Zuschauen ist nicht so anstrengend

Matthias Schüssler

Digitalredaktor Matthias Schüssler will in einem Selbstversuch herausfinden, was daran interessant sein soll, anderen Leuten via Internet beim Computergamen zuzusehen.

Vlambeer spielt «Nuclear Throne». In der Liveübertragung von Twitch.tv verfolge ich bildschirmfüllend das Geschehen in der Retro-Gamewelt. Der Spieler, ein bäriger Mann mit Wuschelfrisur, ist rechts unten in einem Fensterchen eingeblendet. Er zeigt nur wenig Mimik und legt während des Spiels auch mal längere Pausen ein. Trotzdem sind 1706 Zuschauer live mit dabei und verfolgen, wie Vlambeer seinen Gegner, eine Art Weltraumratte, die aus dunklen Gängen gekrochen kommt, niedermetzelt. «Ich brauche wirklich eine andere Sorte Munition», kommentiert Vlambeer. Während die Weltraumratten sterben, betrachte ich in dem kleinen, eingeblendeten Fensterchen die mit Kram vollgestopften Billy-Regale hinter Vlambeer, die von offenen Kartonschachteln gesäumt werden.

Warum bloss?

Ich versuche herauszufinden, warum Leute ihre Freizeit damit verbringen, anderen beim Spielen zuzusehen. Obwohl ich Nerd-Kultur und dem damit verbundenen atypischen Verhalten ansonsten überhaupt nicht abgeneigt bin, kann ich mir auf diese Frage absolut keinen Reim machen. Ich fühle mich wie ein Atheist in der Kirche. Oder meinetwegen wie Christoph Kolumbus, der in San Salvador anlandete und feststellen musste, eine komplett neue Welt entdeckt zu haben.

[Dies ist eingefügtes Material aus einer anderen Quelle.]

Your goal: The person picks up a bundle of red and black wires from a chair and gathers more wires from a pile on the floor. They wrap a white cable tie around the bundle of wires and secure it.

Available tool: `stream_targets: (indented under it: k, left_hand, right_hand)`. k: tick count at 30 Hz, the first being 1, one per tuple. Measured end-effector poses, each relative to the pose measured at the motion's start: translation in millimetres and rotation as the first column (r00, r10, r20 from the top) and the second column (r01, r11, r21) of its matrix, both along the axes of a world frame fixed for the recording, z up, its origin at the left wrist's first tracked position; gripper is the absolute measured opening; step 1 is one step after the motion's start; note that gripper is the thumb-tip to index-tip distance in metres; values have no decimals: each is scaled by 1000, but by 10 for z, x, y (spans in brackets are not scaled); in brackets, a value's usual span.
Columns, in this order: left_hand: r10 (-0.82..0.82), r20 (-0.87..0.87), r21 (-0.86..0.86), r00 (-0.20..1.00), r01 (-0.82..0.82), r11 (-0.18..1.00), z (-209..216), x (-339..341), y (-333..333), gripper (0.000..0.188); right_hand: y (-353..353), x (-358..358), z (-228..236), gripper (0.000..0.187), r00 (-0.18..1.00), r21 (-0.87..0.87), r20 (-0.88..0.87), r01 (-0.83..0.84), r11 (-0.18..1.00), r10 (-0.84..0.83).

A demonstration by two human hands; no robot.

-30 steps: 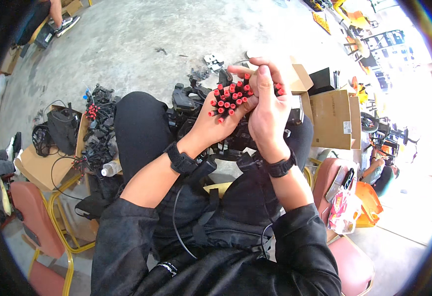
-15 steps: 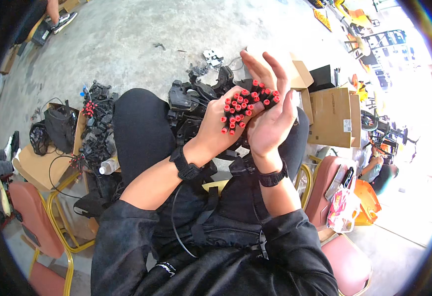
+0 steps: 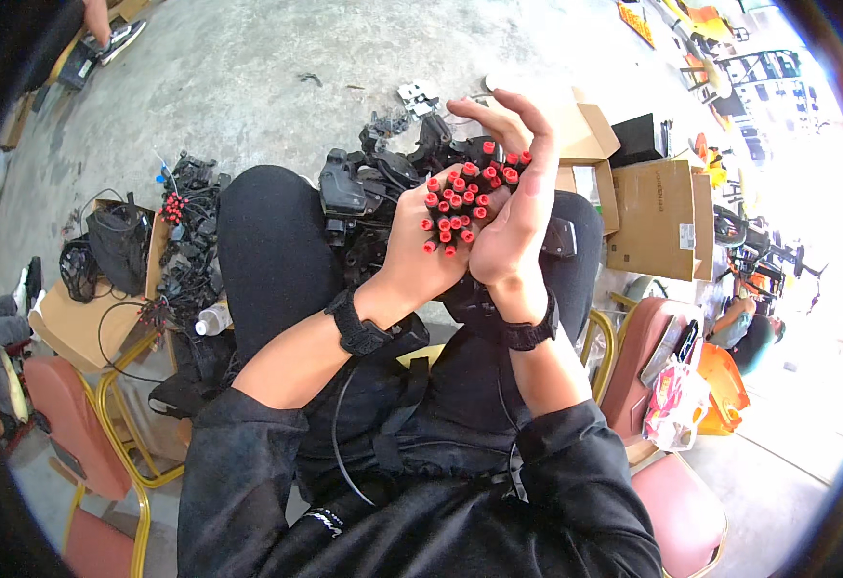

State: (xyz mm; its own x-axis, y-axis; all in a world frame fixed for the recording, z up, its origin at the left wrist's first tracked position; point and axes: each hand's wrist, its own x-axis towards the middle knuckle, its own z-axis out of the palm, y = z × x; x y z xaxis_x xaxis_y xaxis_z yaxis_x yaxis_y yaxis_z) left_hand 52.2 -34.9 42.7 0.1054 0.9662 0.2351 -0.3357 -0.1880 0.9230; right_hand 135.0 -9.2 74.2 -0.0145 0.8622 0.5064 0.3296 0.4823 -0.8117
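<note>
A bundle of red-tipped black cable connectors (image 3: 455, 199) is gathered above my lap, with the red ends facing up. My left hand (image 3: 407, 241) is closed around it from the left. Against the bundle's right side rests the palm of my right hand (image 3: 518, 217), its fingers stretched upward and bent a little to the left over the connectors. Behind and below both hands lies a heap of black plastic parts with cables (image 3: 344, 188). The lower lengths of the bundle are hidden by my hands.
On the left stand an opened cardboard box (image 3: 79, 323), a pile of black cabled parts (image 3: 190, 250) and a clear bottle (image 3: 213, 319). At the right are a large cardboard box (image 3: 653, 217), a pink chair (image 3: 638, 371) and an orange bag (image 3: 723, 390). Other people sit near the edges.
My right hand has moved left against the bundle, and its fingers now lean over the connectors. The red ends have drawn closer together and shifted slightly left.
</note>
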Motion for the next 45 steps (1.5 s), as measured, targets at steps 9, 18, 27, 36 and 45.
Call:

Während mich das Spielgeschehen bei «Nuclear Throne» weiterhin kalt lässt, widme ich mich der Kontemplation des Chaos in Vlambeers Rücken und fühle eine Mischung aus soziologischem Interesse an der real existierenden Gamer-Subkultur und unangenehmem Voyeurismus in mir aufsteigen. Glotze ich hier in das Wohnzimmer eines Game-Nerds – oder ist es doch nur eine sorgfältig inszenierte Kulisse? Denn wie erwähnt hat Vlambeer mehr Reichweite als ein lokaler Fernsehsender und durchaus ein Sendungsbewusstsein. Es erschallt ein dreckiges Lachen, nachdem alle Weltraumratten tot sind. «Die dramatische Musik gibt uns zu verstehen, dass wir am Ende angelangt sind», liefert er als trockenen Meta-Kommentar ab. Es erscheint eine Einblendung, die besagt, dass der «nuclear throne», der Atomthron, nicht erreicht wurde. «Heilige Scheisse, das Spiel hat mir heute so richtig den Arsch versohlt», ist das Fazit von Vlambeer. Im englischen Original hat er es noch etwas deftiger formuliert.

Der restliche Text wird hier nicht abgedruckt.